Records from a collection >>
____
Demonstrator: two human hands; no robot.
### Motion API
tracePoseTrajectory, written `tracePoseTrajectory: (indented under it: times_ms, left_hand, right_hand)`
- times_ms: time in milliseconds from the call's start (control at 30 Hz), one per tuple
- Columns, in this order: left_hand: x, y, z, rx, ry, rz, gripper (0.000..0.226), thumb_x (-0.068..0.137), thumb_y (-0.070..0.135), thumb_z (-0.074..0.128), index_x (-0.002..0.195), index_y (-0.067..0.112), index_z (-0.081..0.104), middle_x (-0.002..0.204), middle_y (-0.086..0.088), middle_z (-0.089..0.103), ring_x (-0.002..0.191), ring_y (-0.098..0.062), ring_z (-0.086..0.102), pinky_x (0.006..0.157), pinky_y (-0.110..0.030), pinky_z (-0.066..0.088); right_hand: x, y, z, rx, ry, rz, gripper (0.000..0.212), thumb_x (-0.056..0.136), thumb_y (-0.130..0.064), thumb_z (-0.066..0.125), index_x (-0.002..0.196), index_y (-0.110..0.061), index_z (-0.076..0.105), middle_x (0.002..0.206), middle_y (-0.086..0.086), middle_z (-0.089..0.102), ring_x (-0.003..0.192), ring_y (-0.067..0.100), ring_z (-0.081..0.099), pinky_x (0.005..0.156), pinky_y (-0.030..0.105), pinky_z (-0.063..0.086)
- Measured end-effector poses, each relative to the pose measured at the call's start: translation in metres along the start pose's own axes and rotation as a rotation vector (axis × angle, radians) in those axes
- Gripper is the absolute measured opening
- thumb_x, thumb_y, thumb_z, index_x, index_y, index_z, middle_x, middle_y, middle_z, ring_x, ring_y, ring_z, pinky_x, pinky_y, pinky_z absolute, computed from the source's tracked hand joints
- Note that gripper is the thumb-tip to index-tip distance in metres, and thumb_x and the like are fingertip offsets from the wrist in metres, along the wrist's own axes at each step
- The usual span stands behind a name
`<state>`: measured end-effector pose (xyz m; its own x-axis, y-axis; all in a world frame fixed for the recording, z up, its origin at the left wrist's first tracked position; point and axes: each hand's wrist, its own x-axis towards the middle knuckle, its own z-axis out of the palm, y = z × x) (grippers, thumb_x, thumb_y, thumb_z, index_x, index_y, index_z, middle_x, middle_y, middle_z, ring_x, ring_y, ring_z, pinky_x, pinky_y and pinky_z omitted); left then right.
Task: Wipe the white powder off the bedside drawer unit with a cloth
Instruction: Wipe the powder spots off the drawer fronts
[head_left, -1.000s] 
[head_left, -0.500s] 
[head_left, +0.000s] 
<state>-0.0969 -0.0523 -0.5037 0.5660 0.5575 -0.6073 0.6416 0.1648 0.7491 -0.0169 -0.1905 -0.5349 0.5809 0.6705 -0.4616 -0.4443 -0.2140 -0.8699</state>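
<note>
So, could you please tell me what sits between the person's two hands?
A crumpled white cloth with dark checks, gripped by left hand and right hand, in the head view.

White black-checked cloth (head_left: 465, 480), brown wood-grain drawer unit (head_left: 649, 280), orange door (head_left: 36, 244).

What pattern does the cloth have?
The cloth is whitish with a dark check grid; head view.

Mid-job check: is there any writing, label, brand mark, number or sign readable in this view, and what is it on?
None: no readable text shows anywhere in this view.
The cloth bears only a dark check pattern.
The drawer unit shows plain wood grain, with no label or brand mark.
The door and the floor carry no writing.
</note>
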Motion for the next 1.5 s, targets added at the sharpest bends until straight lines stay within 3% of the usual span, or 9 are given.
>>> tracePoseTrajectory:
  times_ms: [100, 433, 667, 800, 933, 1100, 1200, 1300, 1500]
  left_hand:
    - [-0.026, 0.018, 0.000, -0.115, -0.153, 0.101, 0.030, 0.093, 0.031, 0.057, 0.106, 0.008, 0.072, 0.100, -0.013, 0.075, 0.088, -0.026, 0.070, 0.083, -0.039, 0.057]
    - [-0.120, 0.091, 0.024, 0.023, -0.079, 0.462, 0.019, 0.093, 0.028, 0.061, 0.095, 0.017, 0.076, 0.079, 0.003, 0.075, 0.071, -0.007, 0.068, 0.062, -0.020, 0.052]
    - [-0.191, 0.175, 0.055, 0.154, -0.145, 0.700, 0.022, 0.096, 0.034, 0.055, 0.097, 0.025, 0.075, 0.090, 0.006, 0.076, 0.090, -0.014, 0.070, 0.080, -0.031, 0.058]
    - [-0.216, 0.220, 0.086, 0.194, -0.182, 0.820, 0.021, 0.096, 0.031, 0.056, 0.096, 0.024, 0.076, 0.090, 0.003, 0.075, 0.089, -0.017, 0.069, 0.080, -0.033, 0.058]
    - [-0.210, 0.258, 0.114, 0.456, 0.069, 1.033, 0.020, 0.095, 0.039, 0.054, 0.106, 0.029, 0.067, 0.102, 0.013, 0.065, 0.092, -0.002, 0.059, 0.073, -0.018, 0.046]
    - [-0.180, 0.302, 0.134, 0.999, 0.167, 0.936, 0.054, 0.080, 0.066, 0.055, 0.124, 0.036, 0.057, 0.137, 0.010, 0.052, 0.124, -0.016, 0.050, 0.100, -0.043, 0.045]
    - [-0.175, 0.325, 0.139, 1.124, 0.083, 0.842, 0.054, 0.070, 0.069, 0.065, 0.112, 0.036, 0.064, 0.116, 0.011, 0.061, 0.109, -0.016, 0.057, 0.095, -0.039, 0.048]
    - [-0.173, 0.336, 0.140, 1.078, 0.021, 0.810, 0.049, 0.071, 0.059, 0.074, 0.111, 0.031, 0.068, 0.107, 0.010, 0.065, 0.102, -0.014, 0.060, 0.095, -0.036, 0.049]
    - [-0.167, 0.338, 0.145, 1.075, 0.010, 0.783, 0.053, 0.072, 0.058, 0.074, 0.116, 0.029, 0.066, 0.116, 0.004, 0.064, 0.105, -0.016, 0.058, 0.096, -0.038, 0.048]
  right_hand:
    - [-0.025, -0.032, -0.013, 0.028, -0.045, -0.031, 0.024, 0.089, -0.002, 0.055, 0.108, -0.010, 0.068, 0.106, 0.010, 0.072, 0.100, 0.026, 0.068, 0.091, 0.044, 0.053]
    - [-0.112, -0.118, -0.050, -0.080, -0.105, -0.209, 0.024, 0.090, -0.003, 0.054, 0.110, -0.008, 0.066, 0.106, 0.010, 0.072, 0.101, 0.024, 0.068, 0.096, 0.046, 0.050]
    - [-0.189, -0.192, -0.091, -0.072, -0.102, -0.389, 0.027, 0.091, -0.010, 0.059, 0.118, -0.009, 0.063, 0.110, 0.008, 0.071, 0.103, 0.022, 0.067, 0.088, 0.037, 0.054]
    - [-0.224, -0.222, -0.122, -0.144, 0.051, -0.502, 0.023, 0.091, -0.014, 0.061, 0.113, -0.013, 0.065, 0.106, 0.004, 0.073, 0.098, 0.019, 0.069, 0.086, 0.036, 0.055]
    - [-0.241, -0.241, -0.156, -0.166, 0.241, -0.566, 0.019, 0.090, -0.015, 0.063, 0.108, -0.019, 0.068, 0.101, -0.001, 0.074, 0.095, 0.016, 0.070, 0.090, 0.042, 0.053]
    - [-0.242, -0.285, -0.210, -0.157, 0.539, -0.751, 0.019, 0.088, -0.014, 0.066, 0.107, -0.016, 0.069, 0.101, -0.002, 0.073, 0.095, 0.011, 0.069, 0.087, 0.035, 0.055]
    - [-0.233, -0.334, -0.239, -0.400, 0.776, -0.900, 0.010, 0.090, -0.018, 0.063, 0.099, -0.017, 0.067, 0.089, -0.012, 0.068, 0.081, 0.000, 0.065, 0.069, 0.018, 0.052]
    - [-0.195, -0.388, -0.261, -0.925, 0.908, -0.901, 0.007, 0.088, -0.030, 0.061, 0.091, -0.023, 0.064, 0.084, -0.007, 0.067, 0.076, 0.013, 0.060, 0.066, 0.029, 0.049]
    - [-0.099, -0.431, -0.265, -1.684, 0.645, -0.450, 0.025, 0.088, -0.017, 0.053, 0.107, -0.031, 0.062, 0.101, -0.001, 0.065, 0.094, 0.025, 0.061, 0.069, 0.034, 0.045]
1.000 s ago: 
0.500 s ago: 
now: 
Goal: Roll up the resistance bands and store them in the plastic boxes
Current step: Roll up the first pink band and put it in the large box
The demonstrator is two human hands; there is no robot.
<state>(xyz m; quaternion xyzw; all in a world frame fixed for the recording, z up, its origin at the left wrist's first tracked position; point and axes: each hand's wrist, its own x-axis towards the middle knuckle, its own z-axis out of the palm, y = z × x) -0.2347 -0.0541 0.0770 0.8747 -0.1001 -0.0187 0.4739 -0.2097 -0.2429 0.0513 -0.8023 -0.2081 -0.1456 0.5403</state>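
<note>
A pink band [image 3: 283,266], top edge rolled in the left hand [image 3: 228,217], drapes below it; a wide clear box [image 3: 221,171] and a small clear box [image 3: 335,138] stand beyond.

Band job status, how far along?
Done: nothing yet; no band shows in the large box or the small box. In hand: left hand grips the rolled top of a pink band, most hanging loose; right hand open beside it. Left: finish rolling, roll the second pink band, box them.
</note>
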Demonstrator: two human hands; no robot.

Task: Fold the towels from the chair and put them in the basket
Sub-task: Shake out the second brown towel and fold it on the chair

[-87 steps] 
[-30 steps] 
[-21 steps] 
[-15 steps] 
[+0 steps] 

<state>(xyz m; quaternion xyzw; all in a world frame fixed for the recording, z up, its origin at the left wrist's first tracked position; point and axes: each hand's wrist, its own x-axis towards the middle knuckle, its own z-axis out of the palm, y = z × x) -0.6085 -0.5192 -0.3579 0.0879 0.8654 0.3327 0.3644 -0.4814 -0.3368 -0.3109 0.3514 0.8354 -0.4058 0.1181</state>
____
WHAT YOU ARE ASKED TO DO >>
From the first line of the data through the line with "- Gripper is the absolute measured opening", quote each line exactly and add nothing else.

ANSWER BOX >>
Demonstrator: two human hands; no robot.
### Motion API
tracePoseTrajectory, written `tracePoseTrajectory: (indented under it: times_ms, left_hand, right_hand)`
- times_ms: time in milliseconds from the call's start (control at 30 Hz), one per tuple
- Columns, in this order: left_hand: x, y, z, rx, ry, rz, gripper (0.000..0.226), thumb_x (-0.068..0.137), thumb_y (-0.070..0.135), thumb_z (-0.074..0.128), index_x (-0.002..0.195), index_y (-0.067..0.112), index_z (-0.081..0.104), middle_x (-0.002..0.204), middle_y (-0.086..0.088), middle_z (-0.089..0.103), ring_x (-0.002..0.191), ring_y (-0.098..0.062), ring_z (-0.086..0.102), pinky_x (0.006..0.157), pinky_y (-0.110..0.030), pinky_z (-0.066..0.088); right_hand: x, y, z, rx, ry, rz, gripper (0.000..0.212), thumb_x (-0.056..0.136), thumb_y (-0.130..0.064), thumb_z (-0.066..0.125), index_x (-0.002..0.196), index_y (-0.110..0.061), index_z (-0.076..0.105), middle_x (0.002..0.206), middle_y (-0.086..0.086), middle_z (-0.089..0.102), ring_x (-0.003..0.192), ring_y (-0.067..0.100), ring_z (-0.081..0.099), pinky_x (0.005..0.156), pinky_y (-0.030..0.105), pinky_z (-0.063..0.086)
- Measured end-effector poses, each relative to the pose measured at the call's start: translation in metres along the start pose's own axes and rotation as a rotation vector (axis × angle, radians) in those axes
- Gripper is the absolute measured opening

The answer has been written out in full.